EYEWITNESS: THE CROWD was chanting "Hillary, Hillary" and waving signs in Spanish and English but with the Texas primary only 10 days away, Bill Clinton had no time for such displays of fervour.
"Come on," he hushed them. "This is serious here." The former president was standing on the back of a truck in a corner of Lion's Park, a vast field next to a strip mall in Corpus Christi on the southern Texas coast. This part of the state is predominantly Hispanic and Catholic, with restaurants offering Lenten Specials and Spanish heard more often than English.
If Hillary Clinton is to win Texas, she must win heavily here to compensate for Barack Obama's advantage in big cities like Dallas and Houston and the liberal state capital of Austin.
"Once again, the pundits are dancing on her grave," Clinton told the crowd of mostly elderly and mostly female supporters.
"Texas is going to decide this. If she wins in Texas and Ohio, she'll win in Pennsylvania and she'll go on to win the nomination and become the president of the United States".
For much of the past two months, Clinton has promoted his wife's candidacy in lengthy, sometimes rambling speeches that focused more on his own achievements in office than on her qualifications for it. Now that Obama is within reach of seizing the Democratic nomination, however, the former president's message is more urgent, a plea to voters to choose experience over the promise of change.
"I personally would prefer to have someone who had a few battle scars, someone who had even made a few mistakes," he said.
"You have to decide if that is more important than having a feeling of change and beginning all over again".
For Elisabeth Hernandez, who came to the 8am Clinton rally with her daughter, the choice is a no-brainer.
"I don't like Obama. He makes no sense to me the way he speaks. And I don't got no sympathy for Muslims," she said.
When I told her that Obama is a devout Christian and had never been a Muslim, her eyes narrowed.
"Yes, he is," she said.
"And I know also he don't can swear on the flag and on the Bible. No sir, I'm sorry. You know, anybody can believe what he want to believe and I believe what I know."
A safe distance apart from the Clinton rally, Sylvia Samaniego led a small group of Obama supporters who smiled and waved at the Clinton supporters.
Obama was in Corpus Christi the previous day, addressing 6,500 people at the America Bank Centre, many of whom had waited in line for more than 12 hours. It is the passionate devotion Obama inspires in his supporters that the Clinton campaign finds most maddening and difficult to puncture and the rapture was on full display in Corpus Christi.
"Believe in something bigger than yourself," urged Gilbert Morales, the 20-year-old history student who introduced Obama.
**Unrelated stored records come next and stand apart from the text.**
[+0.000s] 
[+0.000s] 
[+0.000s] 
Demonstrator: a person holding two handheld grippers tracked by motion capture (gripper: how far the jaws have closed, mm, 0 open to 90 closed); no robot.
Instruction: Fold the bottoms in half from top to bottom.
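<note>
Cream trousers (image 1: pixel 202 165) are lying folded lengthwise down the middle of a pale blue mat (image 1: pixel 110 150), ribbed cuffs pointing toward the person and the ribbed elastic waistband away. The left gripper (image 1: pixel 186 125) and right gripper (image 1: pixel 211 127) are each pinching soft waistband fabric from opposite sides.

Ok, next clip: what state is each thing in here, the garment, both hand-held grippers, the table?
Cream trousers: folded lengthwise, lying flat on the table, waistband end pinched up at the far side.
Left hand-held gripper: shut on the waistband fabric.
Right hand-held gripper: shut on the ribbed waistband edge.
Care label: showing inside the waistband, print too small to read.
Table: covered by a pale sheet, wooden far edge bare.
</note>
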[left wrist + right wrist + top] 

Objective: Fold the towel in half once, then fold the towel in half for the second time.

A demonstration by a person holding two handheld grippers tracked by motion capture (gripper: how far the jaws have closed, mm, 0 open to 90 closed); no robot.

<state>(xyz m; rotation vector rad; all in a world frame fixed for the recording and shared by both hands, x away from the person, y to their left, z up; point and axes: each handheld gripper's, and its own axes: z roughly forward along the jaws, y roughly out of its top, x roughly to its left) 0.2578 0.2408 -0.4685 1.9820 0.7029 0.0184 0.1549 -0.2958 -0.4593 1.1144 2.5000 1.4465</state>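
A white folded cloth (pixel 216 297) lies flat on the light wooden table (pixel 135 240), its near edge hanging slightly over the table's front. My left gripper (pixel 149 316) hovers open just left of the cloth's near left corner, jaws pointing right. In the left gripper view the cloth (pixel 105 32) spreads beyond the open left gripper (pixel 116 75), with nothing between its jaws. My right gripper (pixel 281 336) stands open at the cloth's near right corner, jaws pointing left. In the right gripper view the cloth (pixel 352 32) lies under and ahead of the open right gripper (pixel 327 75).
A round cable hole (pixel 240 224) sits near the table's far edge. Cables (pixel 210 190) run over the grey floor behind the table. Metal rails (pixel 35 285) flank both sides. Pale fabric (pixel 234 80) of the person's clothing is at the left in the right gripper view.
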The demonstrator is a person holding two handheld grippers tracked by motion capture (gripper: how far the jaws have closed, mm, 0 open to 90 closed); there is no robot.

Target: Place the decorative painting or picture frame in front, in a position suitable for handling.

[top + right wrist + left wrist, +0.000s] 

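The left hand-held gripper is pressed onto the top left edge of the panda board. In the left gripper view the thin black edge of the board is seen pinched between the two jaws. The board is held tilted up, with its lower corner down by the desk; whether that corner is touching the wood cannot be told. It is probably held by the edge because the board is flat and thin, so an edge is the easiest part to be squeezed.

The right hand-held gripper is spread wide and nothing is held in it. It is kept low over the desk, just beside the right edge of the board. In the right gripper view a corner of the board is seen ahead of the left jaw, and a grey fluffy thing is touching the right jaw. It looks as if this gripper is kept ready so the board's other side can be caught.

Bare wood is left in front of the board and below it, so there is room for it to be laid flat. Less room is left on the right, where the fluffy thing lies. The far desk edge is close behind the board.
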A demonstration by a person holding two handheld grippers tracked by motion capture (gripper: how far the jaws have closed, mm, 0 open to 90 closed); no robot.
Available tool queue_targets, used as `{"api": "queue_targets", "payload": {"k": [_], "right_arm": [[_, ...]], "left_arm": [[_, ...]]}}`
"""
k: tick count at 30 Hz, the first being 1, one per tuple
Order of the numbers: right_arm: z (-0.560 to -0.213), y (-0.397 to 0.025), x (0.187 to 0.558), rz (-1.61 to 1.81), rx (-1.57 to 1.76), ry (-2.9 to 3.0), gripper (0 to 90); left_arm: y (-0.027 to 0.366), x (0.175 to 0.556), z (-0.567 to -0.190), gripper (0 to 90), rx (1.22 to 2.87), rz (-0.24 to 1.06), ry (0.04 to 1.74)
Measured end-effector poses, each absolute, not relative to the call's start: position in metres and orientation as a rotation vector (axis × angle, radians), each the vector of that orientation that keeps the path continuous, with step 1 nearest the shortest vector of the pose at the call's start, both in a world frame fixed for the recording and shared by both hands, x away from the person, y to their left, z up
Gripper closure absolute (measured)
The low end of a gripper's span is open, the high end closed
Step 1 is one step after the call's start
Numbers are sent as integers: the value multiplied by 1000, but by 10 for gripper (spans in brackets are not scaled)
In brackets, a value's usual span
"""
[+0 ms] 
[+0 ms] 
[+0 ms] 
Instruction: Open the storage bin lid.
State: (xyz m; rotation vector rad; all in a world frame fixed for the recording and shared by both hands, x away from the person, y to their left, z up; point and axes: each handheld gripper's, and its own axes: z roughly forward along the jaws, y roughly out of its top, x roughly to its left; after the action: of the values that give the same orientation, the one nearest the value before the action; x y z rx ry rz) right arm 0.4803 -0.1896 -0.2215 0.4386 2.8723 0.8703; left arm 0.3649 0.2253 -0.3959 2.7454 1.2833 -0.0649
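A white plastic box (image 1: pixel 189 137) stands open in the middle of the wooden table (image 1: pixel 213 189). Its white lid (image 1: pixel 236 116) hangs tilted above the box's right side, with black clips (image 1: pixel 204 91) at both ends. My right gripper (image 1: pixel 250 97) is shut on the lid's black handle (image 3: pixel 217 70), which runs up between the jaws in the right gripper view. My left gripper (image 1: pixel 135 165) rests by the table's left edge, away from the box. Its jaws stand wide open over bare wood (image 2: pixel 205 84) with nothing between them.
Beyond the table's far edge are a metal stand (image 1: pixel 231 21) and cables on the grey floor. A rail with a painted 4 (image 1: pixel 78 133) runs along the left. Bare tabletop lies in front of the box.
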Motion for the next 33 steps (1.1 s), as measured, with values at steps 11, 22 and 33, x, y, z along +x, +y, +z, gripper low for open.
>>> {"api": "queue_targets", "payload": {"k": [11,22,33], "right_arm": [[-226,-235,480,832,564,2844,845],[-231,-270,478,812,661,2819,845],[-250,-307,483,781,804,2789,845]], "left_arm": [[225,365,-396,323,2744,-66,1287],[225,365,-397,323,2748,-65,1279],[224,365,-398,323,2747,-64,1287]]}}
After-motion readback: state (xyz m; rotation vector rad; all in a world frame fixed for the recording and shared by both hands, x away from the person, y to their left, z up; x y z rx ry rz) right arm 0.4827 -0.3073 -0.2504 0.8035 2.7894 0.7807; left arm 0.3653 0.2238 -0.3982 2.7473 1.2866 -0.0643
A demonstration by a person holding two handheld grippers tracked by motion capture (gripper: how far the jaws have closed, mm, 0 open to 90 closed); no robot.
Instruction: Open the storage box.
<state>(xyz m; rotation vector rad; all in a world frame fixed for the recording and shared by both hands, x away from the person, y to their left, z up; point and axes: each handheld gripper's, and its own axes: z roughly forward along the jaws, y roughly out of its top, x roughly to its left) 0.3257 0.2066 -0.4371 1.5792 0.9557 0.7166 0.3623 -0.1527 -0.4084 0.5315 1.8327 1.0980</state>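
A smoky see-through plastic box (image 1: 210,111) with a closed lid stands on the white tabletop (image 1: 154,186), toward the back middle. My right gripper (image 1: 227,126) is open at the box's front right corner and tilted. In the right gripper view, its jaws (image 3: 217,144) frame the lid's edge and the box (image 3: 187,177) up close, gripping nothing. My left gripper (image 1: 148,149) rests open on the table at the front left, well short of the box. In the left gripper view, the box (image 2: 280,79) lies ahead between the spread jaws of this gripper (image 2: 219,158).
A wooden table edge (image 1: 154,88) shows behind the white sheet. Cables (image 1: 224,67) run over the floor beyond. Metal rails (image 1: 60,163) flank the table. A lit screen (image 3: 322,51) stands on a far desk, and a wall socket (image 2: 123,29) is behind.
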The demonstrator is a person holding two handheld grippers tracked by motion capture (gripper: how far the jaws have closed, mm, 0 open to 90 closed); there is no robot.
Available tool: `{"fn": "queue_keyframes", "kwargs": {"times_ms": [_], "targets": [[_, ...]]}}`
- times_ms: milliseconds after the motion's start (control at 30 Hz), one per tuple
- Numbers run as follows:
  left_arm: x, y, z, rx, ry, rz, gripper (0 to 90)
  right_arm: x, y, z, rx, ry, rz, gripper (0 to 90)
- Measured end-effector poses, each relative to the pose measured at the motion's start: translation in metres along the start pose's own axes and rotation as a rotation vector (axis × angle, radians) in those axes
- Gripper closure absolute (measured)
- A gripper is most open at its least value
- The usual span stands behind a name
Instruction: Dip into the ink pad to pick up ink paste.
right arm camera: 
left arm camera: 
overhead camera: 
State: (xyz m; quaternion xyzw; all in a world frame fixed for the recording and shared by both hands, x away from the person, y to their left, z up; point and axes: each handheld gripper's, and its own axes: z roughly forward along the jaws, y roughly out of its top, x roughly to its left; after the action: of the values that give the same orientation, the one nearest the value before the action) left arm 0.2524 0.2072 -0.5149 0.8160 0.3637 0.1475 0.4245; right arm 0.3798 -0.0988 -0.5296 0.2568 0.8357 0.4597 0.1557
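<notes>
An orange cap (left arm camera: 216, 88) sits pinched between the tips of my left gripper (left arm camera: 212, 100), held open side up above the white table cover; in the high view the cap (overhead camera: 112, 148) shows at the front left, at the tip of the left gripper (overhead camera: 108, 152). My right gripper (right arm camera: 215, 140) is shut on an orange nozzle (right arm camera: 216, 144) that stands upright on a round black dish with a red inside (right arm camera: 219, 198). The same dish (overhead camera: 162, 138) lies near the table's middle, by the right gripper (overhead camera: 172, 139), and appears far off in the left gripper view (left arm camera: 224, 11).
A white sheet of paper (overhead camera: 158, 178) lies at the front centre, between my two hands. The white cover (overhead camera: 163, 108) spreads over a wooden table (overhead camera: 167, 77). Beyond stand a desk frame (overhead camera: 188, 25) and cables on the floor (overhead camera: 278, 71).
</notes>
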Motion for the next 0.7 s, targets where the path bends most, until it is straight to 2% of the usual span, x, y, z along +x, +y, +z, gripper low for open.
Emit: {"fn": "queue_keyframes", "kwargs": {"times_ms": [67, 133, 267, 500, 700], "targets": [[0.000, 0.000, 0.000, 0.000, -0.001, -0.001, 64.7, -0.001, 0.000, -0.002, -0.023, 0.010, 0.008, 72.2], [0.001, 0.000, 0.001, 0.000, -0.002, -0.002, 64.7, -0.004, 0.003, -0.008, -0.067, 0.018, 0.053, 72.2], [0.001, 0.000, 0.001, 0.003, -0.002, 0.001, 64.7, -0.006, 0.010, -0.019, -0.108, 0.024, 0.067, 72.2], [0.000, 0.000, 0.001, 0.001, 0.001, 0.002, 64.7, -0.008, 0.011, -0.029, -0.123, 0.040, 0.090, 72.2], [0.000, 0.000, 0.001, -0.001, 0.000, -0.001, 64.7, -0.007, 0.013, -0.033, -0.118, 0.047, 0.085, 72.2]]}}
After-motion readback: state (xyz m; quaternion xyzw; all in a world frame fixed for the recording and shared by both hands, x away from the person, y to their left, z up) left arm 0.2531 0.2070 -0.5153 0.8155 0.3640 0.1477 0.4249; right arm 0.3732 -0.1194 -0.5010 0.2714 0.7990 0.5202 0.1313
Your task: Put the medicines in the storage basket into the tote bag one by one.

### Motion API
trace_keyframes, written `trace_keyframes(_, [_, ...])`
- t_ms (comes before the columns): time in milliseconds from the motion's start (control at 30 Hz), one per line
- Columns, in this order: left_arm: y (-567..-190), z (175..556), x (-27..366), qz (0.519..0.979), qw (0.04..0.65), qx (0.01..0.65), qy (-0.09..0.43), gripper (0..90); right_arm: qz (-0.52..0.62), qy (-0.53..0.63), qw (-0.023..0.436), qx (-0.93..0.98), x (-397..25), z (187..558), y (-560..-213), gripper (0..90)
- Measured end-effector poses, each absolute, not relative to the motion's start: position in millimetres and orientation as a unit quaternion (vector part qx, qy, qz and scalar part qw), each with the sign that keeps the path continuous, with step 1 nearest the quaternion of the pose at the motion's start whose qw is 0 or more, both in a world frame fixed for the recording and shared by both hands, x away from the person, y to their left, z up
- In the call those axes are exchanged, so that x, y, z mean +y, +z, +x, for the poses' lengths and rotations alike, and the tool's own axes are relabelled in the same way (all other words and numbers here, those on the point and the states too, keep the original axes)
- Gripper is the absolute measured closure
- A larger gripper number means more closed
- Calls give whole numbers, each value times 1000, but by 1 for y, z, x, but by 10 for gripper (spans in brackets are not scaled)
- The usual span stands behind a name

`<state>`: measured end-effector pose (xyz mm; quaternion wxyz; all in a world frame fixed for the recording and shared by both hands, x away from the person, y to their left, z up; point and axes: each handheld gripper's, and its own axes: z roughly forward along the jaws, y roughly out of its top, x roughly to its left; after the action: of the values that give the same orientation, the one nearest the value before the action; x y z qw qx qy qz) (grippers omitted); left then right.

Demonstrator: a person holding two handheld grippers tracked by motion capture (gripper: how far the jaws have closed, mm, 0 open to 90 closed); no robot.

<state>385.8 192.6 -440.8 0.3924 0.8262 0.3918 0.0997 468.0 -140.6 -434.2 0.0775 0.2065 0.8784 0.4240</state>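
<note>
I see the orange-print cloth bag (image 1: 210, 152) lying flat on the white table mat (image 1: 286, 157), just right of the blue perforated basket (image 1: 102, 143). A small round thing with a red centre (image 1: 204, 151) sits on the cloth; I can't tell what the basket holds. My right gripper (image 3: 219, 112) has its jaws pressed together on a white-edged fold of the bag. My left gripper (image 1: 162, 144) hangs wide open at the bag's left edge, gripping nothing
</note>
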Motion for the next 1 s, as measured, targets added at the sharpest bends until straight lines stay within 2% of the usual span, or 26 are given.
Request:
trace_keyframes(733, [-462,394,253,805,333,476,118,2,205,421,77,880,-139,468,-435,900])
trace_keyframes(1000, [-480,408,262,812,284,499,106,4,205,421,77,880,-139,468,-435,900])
"Believe and listen to someone who is larger than life, someone who is the essence of change." Obama's success has as much to do with meticulous organisation and hard work, however, as it does with the heightened feelings he inspires. Before he started campaigning in Texas, he had 150,000 volunteers in the state, a resource that could make a decisive difference in the delegate count on March 4th.
Texas chooses 65 per cent of its delegates in a primary but the rest are selected at caucuses held in thousands of polling stations 15 minutes after the polls close. Obama is counting on this curiosity, which he calls "the Texas two-step" to give him the edge next week.
"I think that Hillary will probably win the popular vote but he will win the delegates because the heavy delegates are centred in the urban areas and he is doing extremely well," Samaniego said.
"I'm a Hispanic and most of my family are supporting Hillary . . . Then again, there's the new type of Latina - or Obamatinas, as I like to call myself - and I think we're ready for change and a new direction for our country."
Clinton attracted as big a crowd as Obama when she came to Corpus Christi earlier this month but her campaign has been less aggressive than Obama's in securing commitments from supporters to campaign actively ahead of March 4th.
"The Obama event was all about voters," Samaniego said.
"We had our volunteers lined up with clipboards making sure we got their signatures . . . we're going to get them to the polls, that kind of organisation. It takes the extra effort and right now, Hillary hasn't got that.
It's just masses. But what are you going to do with that? You've got to direct them."
Samaniego acknowledges that there is little to choose between the candidates on policy and that Obama is, if anything, more conservative than Clinton on some domestic issues. She believes, however, that voters are moving towards Obama as the candidate who best embodies the kind of change the country is yearning for after seven years of George W Bush.
"And there's charisma," she says. "You can't not address it. He's got charisma."